• Work to be completed:
Look for "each" in every line of the listing. Copy the lines that have it.

• Input data:
::::::::::
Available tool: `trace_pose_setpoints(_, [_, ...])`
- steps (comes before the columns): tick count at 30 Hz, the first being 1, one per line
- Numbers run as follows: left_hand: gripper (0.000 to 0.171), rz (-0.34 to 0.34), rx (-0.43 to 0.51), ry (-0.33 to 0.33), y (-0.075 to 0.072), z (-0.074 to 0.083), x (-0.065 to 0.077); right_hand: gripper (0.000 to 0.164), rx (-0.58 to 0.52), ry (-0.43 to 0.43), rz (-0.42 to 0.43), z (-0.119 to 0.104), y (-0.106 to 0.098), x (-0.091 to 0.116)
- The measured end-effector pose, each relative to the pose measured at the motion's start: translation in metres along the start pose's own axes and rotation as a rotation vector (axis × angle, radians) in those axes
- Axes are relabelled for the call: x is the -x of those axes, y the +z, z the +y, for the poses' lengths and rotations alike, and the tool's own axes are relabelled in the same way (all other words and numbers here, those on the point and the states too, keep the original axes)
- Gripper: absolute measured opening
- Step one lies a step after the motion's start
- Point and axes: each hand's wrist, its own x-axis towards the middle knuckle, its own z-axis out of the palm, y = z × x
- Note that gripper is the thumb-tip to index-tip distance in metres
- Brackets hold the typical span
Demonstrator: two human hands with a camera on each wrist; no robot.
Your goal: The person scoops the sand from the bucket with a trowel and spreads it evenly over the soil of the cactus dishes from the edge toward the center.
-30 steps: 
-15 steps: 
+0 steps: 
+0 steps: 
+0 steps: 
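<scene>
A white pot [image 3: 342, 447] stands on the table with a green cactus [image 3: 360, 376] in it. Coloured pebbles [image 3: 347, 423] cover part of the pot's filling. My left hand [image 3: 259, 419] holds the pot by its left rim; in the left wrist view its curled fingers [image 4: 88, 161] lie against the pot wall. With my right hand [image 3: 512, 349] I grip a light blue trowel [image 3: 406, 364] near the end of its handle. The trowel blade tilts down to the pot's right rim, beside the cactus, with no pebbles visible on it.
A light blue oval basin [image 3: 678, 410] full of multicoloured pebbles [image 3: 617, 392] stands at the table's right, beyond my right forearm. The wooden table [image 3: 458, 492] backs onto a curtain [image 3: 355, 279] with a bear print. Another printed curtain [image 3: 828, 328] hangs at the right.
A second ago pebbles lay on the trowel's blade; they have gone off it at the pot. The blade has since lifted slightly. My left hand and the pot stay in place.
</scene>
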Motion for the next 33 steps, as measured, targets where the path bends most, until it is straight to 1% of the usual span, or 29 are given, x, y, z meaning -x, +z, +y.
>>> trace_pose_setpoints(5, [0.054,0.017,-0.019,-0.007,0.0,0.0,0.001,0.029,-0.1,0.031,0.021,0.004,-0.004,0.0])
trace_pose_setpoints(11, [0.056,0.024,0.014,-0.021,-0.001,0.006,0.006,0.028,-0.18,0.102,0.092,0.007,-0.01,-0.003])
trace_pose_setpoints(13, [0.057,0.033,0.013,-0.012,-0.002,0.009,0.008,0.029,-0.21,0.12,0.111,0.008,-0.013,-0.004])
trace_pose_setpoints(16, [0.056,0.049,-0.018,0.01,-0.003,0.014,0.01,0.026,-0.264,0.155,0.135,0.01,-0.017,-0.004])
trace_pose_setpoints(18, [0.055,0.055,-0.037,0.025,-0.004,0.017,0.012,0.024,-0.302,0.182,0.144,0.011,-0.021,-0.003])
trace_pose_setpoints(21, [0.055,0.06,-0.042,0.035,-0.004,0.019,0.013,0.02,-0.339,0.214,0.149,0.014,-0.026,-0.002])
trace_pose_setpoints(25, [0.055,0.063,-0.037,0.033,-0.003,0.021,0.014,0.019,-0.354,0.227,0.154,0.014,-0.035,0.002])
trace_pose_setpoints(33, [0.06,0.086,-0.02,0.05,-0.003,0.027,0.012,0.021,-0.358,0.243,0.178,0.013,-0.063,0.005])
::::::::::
• Your response:
- The measured end-effector pose, each relative to the pose measured at the motion's start: translation in metres along the start pose's own axes and rotation as a rotation vector (axis × angle, radians) in those axes
- Point and axes: each hand's wrist, its own x-axis towards the middle knuckle, its own z-axis out of the palm, y = z × x
Demonstrator: two human hands with a camera on each wrist; no robot.

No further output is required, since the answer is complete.